*Your instructions*. Restate exactly the lines of the entries below, beginning with the first and ending with the line that holds "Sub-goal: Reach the". Pictures are not copied.

*Material for this task*.
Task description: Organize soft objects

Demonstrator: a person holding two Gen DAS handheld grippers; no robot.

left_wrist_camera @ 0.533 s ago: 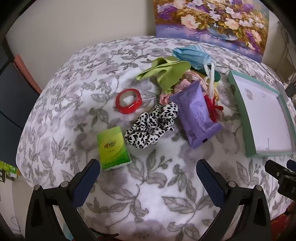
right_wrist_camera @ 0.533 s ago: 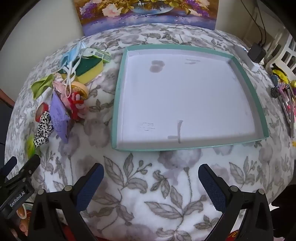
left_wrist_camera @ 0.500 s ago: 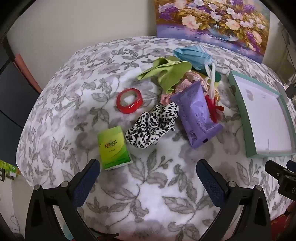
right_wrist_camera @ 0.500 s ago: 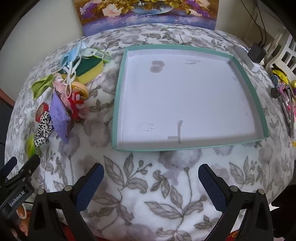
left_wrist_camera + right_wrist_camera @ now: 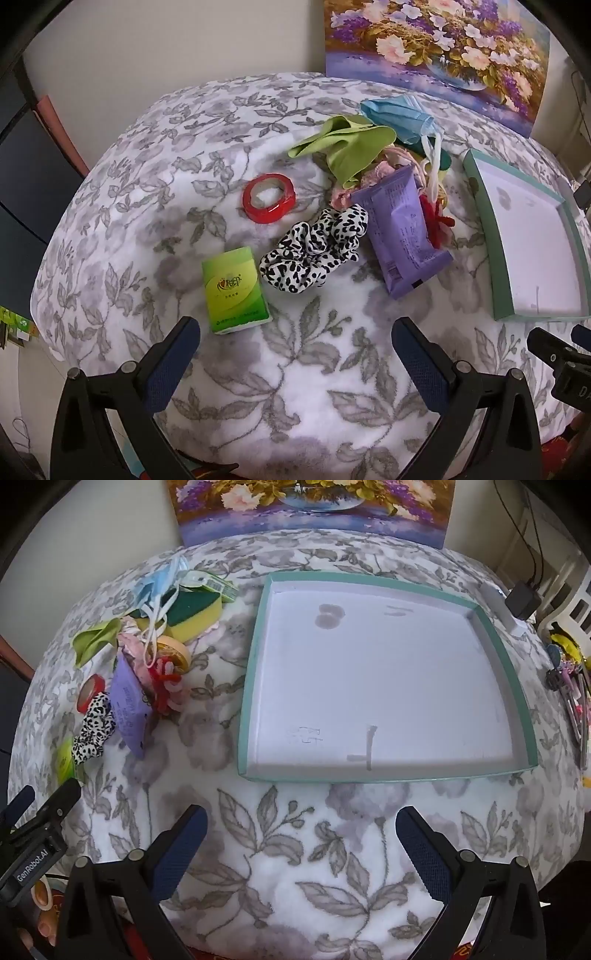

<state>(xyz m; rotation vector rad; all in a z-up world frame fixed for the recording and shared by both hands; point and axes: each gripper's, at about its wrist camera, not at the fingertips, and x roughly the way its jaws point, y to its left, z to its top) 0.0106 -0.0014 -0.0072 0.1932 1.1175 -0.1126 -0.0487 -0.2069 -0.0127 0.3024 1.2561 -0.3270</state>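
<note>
tablecloth (image 5: pixel 155 206): white, grey leaves | scrunchie (image 5: pixel 314 254): black-white leopard spots | tissue pack (image 5: pixel 234 291): green | tape (image 5: pixel 269 197): red | wipes pack (image 5: pixel 400 229): purple | tray (image 5: pixel 255 686): teal rim, white inside

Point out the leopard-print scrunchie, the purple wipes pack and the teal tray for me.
leopard-print scrunchie (image 5: pixel 314 254): left wrist view, middle of its ruffled fabric.
purple wipes pack (image 5: pixel 399 221): left wrist view, centre of the wrapper's top face.
teal tray (image 5: pixel 388 777): right wrist view, its near rim.
</note>
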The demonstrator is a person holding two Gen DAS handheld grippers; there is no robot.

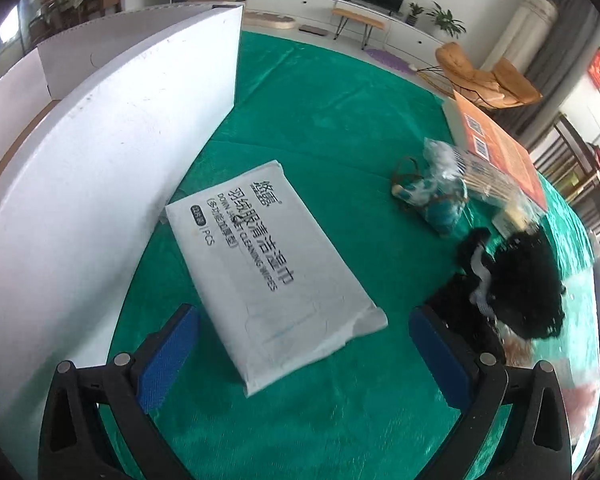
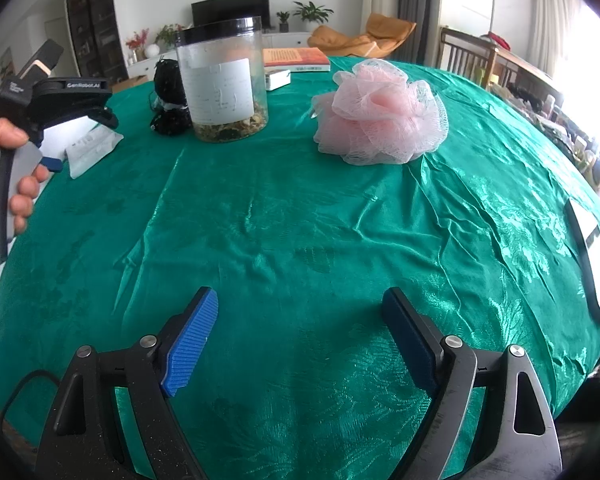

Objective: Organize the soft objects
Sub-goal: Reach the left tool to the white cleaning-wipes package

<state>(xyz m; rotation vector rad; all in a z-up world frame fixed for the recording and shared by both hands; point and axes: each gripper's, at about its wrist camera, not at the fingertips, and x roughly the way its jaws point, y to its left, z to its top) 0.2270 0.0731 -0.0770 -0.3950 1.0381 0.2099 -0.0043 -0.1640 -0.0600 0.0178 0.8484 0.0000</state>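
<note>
- Left wrist view: our left gripper (image 1: 304,344) hovers with jaws wide and nothing held, straddling the near end of the white wipes pack (image 1: 268,268) lying beside the white box (image 1: 100,152) at 9 o'clock. We judge this the approach step; next calls for lowering and closing. Label reads "DOWN JACKET CLEANING WIPES".
- Right wrist view: our right gripper (image 2: 300,340) is wide open and empty; pink mesh loofah (image 2: 380,116) sits at 1 o'clock. The other gripper is marked "GenRobot.AI".
</note>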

*Task response*.
Task description: Organize soft objects

Demonstrator: a person holding two Gen DAS handheld grippers; no robot.

left_wrist_camera @ 0.533 s ago: 
right_wrist_camera @ 0.533 s ago: 
left_wrist_camera @ 0.500 s ago: 
right_wrist_camera @ 0.500 s ago: 
left_wrist_camera + right_wrist_camera @ now: 

<state>(xyz m; rotation vector rad; all in a z-up world frame fixed for the recording and shared by both hands; point and axes: each gripper's, at about its wrist camera, not at the fingertips, and x roughly the way its jaws point, y to its left, z to its top) 0.0106 -0.0014 -0.0072 0.1932 1.1175 -0.1126 -0.0487 -0.2069 -0.0127 0.3024 1.2561 -0.3270</state>
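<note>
tablecloth (image 5: pixel 155 206): white, grey leaves | scrunchie (image 5: pixel 314 254): black-white leopard spots | tissue pack (image 5: pixel 234 291): green | tape (image 5: pixel 269 197): red | wipes pack (image 5: pixel 400 229): purple | tray (image 5: pixel 255 686): teal rim, white inside

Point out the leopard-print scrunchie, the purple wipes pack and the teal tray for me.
leopard-print scrunchie (image 5: pixel 314 254): left wrist view, middle of its ruffled fabric.
purple wipes pack (image 5: pixel 399 221): left wrist view, centre of the wrapper's top face.
teal tray (image 5: pixel 388 777): right wrist view, its near rim.
</note>
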The demonstrator is a person holding two Gen DAS handheld grippers; there is no robot.


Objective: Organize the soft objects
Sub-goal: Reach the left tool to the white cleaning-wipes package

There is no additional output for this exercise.